== WHAT IS NEEDED ==
Once the line with "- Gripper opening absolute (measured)" is found in the data, output it and each following line exactly, up to and including the line with "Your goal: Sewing", and nothing before or after.

··· SOURCE DATA ···

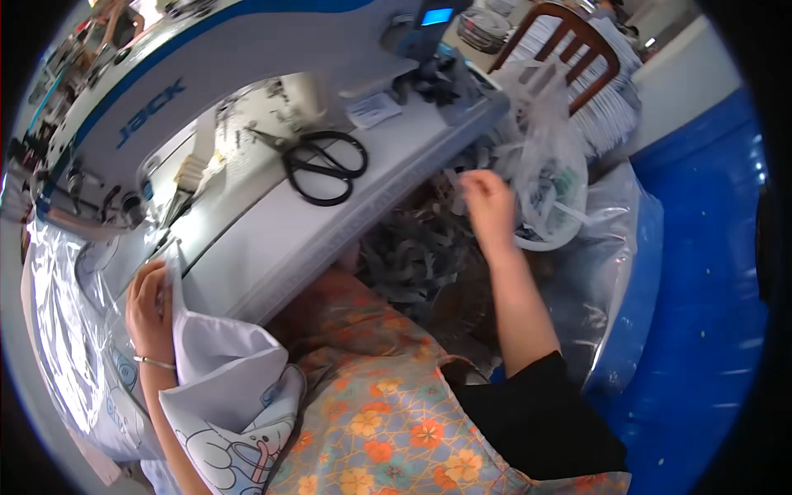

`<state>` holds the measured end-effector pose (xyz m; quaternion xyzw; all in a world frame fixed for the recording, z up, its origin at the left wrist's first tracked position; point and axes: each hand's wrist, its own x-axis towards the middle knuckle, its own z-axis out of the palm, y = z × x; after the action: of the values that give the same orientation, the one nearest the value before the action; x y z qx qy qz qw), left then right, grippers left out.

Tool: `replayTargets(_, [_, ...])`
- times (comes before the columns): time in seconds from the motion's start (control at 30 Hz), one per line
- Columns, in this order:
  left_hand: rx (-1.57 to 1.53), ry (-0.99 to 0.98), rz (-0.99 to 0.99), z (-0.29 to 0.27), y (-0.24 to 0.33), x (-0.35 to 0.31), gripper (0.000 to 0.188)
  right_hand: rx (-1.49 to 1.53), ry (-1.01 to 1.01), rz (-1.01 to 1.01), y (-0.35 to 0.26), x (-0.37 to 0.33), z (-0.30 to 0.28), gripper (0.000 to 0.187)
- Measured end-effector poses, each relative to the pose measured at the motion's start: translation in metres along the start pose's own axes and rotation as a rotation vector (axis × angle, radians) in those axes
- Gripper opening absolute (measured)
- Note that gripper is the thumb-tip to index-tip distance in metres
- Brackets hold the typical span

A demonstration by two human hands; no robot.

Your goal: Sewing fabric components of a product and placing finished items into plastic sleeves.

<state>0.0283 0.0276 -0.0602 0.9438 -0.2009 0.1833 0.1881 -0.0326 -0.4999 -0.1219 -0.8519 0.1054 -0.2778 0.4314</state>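
My left hand (150, 299) is at the near end of the sewing machine (239, 70), closed on the edge of a white printed fabric (221, 351). The fabric hangs in folds from there over my left forearm and lap, with a cartoon drawing on its lower part. Off to the right, my right hand (488, 205) is raised beside a white plastic basket (544, 243). Its fingers are curled together, and whatever they may hold is too blurred to make out. Black-handled scissors (326, 167) lie on the machine bed (272, 227).
Grey fabric scraps (421, 256) fill the space beneath the table edge. A clear plastic bag (544, 124) hangs over the basket. A brown wooden chair (569, 41) stands behind it, and a blue surface (701, 272) lies at right. Plastic-wrapped fabric (70, 330) sits at far left.
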Motion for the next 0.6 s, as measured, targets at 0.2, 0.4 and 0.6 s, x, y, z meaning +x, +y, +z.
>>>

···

== SOLUTION TO THIS EXERCISE ==
- Gripper opening absolute (measured)
- Note that gripper is the thumb-tip to index-tip distance in metres
- Brackets hold the typical span

A demonstration by two human hands; no robot.

Your goal: Sewing fabric components of a product and placing finished items into plastic sleeves.

The exercise requires nothing else.